The correct resulting term is :

f g h j x = g (j x) (h x)

and here lies my problem as I understand it g is a function which returns a function which returns c and c is function which returns a function d which returns b and b is a function which returns itself which then returns itself again which then returns c.

Correct me if i am wrong.

What I don't get is why is g taking (j x) as first argument and (h x) as second argument. Shouldn't it be the other way around? Haskell is right associative and h is the secound parameter given to the function f and not j.

1
haskelltype-signature
"c is function" - why? Parentheses matter: a -> b -> c is a complete signature. It's a function that takes a and returns another function that takes b and returns c. Then (d -> b) is the second argument to f.ForceBru
One does not “convert” a type signature into a term. What you do is, you implement a term of that type. In general there is not just one right way to do that (though in simple examples like this one, it may well be that all possible implementations are equivalent).leftaroundabout

1 Answers

5
votes

g :: a -> b -> c, h :: d -> b, j :: d -> a, and x :: d are all independent arguments to f; their order implies nothing about how we might end up using them in the definition of f.
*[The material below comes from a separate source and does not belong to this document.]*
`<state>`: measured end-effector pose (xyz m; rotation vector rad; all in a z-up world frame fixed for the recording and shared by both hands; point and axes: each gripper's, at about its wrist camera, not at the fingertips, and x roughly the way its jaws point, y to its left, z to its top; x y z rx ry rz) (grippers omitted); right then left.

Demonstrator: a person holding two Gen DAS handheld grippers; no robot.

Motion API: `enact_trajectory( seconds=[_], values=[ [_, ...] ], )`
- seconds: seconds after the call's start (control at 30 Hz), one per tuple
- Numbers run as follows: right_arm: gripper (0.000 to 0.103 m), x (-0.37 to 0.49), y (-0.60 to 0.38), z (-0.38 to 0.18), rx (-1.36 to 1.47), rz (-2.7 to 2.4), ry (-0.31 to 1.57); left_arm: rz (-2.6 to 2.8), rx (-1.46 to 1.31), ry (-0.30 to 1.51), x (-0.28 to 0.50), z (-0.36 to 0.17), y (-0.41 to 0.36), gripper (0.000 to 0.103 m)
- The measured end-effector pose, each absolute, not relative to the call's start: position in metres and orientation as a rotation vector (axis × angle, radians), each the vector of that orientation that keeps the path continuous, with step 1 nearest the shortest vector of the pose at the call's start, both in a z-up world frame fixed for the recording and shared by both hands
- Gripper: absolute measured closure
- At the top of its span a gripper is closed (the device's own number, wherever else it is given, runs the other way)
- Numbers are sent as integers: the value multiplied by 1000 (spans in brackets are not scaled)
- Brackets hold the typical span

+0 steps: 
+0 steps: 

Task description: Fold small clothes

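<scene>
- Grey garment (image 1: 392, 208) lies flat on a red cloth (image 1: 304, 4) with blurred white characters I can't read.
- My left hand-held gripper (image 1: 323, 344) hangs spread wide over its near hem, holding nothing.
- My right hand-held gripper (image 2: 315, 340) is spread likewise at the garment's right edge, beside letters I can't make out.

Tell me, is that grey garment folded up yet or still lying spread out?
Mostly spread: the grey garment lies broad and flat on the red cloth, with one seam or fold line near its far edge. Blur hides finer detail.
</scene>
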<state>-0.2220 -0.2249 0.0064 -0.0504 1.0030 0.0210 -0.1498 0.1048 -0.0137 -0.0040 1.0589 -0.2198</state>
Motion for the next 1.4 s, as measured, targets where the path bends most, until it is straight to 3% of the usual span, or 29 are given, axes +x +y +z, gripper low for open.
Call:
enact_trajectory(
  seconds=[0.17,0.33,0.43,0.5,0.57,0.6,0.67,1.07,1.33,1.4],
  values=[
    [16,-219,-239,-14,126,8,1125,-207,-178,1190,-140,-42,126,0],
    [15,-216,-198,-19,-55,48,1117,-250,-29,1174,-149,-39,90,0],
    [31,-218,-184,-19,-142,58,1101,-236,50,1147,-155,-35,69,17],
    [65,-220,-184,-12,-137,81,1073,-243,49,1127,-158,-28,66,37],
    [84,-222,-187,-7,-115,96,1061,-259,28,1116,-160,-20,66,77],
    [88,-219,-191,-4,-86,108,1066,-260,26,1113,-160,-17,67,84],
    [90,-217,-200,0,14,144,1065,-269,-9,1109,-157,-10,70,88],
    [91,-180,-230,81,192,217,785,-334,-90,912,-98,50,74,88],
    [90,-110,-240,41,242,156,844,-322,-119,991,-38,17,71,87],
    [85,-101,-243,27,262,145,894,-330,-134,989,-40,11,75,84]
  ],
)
To start, we know that f uses its arguments to return a value of type c. But none of the arguments have a value of type c; the only way to get a value of type c is to use g. But in order to use g, you need arguments of type a and type b, and none of f's arguments have those types. But we could use h and j to get them, if we had an argument of type d to apply them to, and lo and behold, we do have a value of type d: the argument x!.

f g h j x = let aValue = j x
                bValue = h x
                cValue = g aValue bValue
            in cValue

which can be flattened to the original answer of

f g h j x = g (j x) (h x)

If you want to think of the return value of f as being d -> c, rather than just c, you can eliminate x from the definition with some point-free trickery.

f g h j = g <$> j <*> h  -- liftA2 g j h

You can even go a little further to remove h and j as arguments, but the result, though simple, is even more incomprehensible:

f = flip . liftA2

Moral of the story: sometimes point-free style abstracts away distracting details, other times it completely obscures the meaning of the function.